Sunday, October 14, 2012

I'll be coming for you...


Contained within the architecture of modern transportation networks are the plans of mass dislocation.  So while the driver, or commercial air passenger, feel they are given freedom, they are actually accepting the ease and facility of their dislocation.  Their mobility robs them of a fixed position, a locality.  As the global economy, a grandiose fantasy, collapsed, there was a spirit, promoted by business media, that we should or would have "six jobs in our lifetime."  When the crash happened perversely hopeful NPR radio essays told us of "permanent 'temps' who travel the nation" -- temporary job to temporary job.  A punishment from antiquity: for those men who wished of traveling freely over the face of the earth, to know the world, they have traded the ability to know their home.  


If Friedrich Kittler is correct, and Marshall McLuhan's idea of media as extension of self is a dangerously unexamined question (i.e. what is self?), that technology in fact imprints "self" (down to the very use of the word "imprint" as this word is not written but burnt onto silicon), that we are not in control as we imagine, that the technology defines us, then we can have our sanity, but we live in a terrifying world filled with endless vectors, real and not yet identified threats.  If McLuhan's argument is correct, then we are all insane, but the illusions and spectacles that are generated by our society can relieve us, however temporarily, of fear.  Said another way, technology is not a tool we pick up and use at our will, a separate entity that we take up and put down, but the lens through which we perceive what is real. The pair of glasses is not just an object, it is your vision.    
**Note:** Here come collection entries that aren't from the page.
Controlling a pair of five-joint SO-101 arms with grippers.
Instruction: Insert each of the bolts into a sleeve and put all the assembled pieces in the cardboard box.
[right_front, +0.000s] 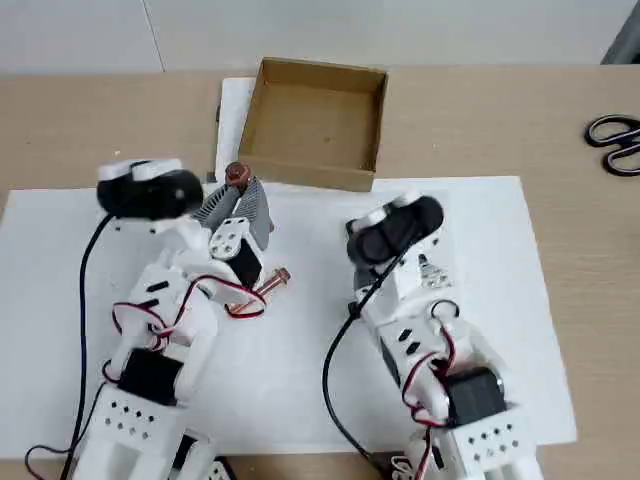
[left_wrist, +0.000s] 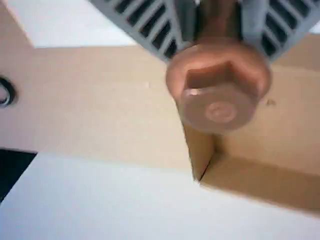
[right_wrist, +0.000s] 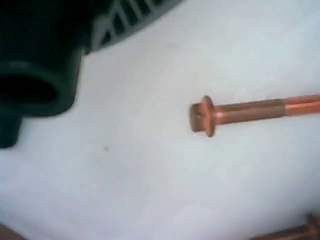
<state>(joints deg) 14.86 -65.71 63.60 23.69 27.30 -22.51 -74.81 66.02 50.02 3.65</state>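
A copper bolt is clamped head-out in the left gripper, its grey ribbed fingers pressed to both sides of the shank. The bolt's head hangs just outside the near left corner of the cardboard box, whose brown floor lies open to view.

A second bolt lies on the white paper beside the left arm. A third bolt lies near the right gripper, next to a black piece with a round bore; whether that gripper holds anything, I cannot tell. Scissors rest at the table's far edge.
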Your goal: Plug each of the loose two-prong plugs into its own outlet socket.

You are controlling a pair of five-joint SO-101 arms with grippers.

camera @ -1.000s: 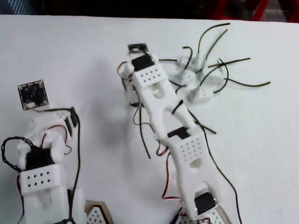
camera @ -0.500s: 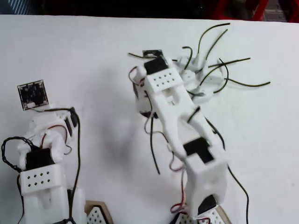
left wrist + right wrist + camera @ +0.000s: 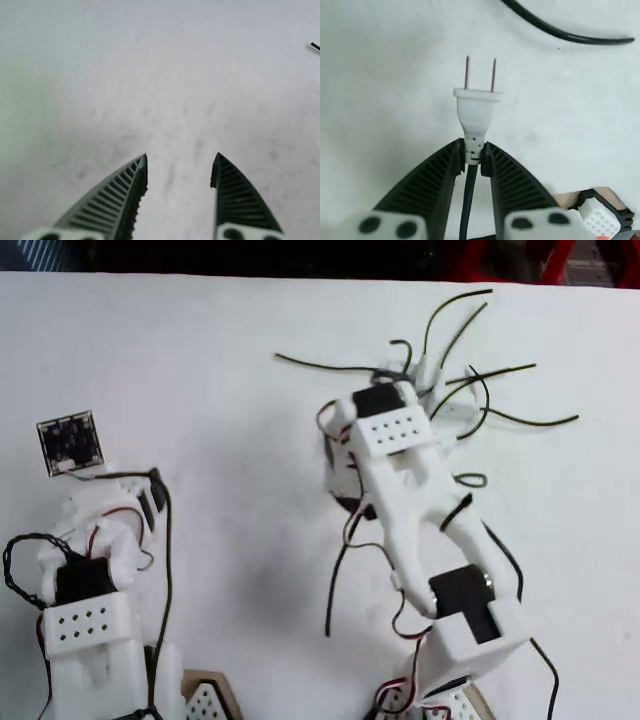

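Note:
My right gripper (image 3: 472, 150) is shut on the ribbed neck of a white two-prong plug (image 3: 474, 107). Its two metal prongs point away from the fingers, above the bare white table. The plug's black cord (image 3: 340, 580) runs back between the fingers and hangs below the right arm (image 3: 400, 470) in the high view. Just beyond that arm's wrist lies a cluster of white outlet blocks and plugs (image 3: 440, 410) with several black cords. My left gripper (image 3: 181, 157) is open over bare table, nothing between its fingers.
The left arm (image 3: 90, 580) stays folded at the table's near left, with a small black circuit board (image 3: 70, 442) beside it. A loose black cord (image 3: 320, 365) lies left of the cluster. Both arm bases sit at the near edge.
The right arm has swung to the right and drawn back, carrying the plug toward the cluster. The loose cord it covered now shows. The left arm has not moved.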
There is a false dilemma as well between a humanist, "we tell the machines what to do" and a supposedly anti-humanist view "the machines tell us what to do."  The truth is that we tell the machines what to tell us to do.  What if we change our infrastructure to limit the dislocation of population?  And what of globalization and its parallel fuel transportation system?  Put not in a reactive, but a radical way, if we build infrastructure and machines that by its nature, imparted by humans, privilege the local, what of that?  

In a sense, the 20th century was about connecting the whole globe, and this great technological feat permeated the entire culture of the west.  The New Age mantra, "We're all connected, man..."  was really hippies connecting with the spirit of President Eisenhower and the interstate highway system.  And while it is true that we are all connected, the appropriate response, to transportation infrastructure and cloying hippie bullshit, is "Oh no! We're all connected!"